:: Work order ::
Reproduce the listing in its entirety. Do not reproduce the pictures.
BEGIN
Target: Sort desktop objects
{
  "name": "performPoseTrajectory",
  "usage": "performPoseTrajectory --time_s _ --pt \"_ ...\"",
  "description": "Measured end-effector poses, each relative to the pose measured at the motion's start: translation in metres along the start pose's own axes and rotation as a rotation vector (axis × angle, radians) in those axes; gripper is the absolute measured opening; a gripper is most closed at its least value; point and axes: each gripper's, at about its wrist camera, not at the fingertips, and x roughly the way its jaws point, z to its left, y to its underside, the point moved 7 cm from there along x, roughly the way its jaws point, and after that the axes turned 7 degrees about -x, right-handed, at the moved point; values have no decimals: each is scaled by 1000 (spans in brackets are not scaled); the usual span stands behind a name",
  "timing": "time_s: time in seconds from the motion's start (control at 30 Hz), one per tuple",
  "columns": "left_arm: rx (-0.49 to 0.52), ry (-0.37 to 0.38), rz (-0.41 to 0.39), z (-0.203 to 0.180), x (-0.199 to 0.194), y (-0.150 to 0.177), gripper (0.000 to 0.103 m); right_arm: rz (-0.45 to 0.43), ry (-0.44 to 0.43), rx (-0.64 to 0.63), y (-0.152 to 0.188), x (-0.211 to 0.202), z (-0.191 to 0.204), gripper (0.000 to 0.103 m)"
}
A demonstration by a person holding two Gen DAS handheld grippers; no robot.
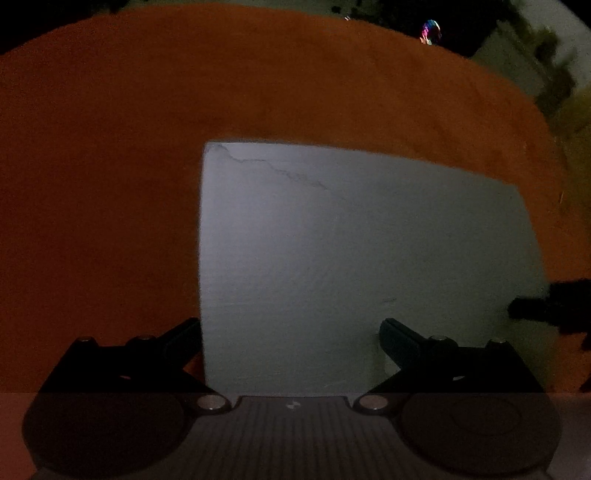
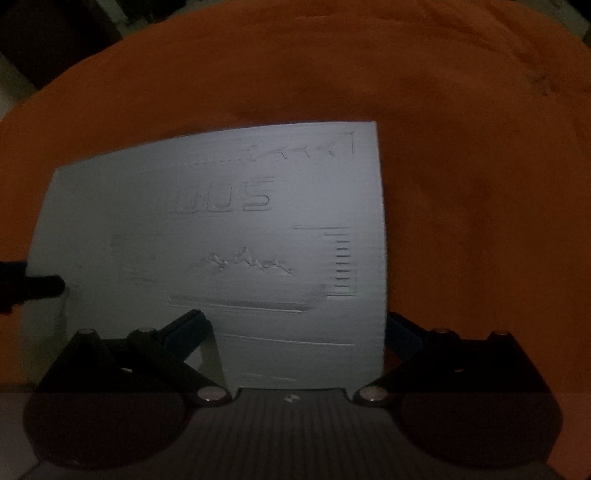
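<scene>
A flat pale grey box (image 1: pixel 362 266) stands on an orange cloth (image 1: pixel 110 166). My left gripper (image 1: pixel 291 336) straddles its left end: one finger is outside the box edge, the other lies across its plain face. My right gripper (image 2: pixel 295 328) straddles the other end of the same box (image 2: pixel 236 240), whose face here bears embossed lines and the digits "500" upside down. One right finger lies on that face, the other is past the box's right edge. The jaws of both stand apart at about the box's thickness. The light is dim.
The orange cloth (image 2: pixel 480 184) covers the surface all round the box. A small multicoloured object (image 1: pixel 430 30) sits at the cloth's far edge. The other gripper's dark tip shows at the box's side in each view (image 1: pixel 546 306) (image 2: pixel 33 284).
</scene>
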Motion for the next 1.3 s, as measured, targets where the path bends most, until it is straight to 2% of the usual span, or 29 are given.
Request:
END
:: Task answer ::
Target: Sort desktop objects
{
  "name": "performPoseTrajectory",
  "usage": "performPoseTrajectory --time_s _ --pt \"_ ...\"",
  "description": "Measured end-effector poses, each relative to the pose measured at the motion's start: translation in metres along the start pose's own axes and rotation as a rotation vector (axis × angle, radians) in those axes; gripper is the absolute measured opening; a gripper is most closed at its least value; point and axes: each gripper's, at about its wrist camera, not at the fingertips, and x roughly the way its jaws point, z to its left, y to its underside, the point moved 7 cm from there along x, roughly the way its jaws point, and after that the axes turned 7 degrees about -x, right-handed, at the moved point; values have no decimals: each is scaled by 1000 (spans in brackets are not scaled); the usual span stands behind a name",
  "timing": "time_s: time in seconds from the motion's start (control at 30 Hz), one per tuple",
  "columns": "left_arm: rx (-0.49 to 0.52), ry (-0.37 to 0.38), rz (-0.41 to 0.39), z (-0.203 to 0.180), x (-0.199 to 0.194), y (-0.150 to 0.177), gripper (0.000 to 0.103 m); right_arm: rz (-0.45 to 0.43), ry (-0.44 to 0.43), rx (-0.64 to 0.63), y (-0.152 to 0.188), x (-0.211 to 0.202), z (-0.191 to 0.204), gripper (0.000 to 0.103 m)"
}
A demonstration by a person holding two Gen DAS handheld grippers; no robot.
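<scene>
A flat pale grey box (image 1: pixel 362 266) stands on an orange cloth (image 1: pixel 110 166). My left gripper (image 1: pixel 291 336) straddles its left end: one finger is outside the box edge, the other lies across its plain face. My right gripper (image 2: pixel 295 328) straddles the other end of the same box (image 2: pixel 236 240), whose face here bears embossed lines and the digits "500" upside down. One right finger lies on that face, the other is past the box's right edge. The jaws of both stand apart at about the box's thickness. The light is dim.
The orange cloth (image 2: pixel 480 184) covers the surface all round the box. A small multicoloured object (image 1: pixel 430 30) sits at the cloth's far edge. The other gripper's dark tip shows at the box's side in each view (image 1: pixel 546 306) (image 2: pixel 33 284).
</scene>
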Motion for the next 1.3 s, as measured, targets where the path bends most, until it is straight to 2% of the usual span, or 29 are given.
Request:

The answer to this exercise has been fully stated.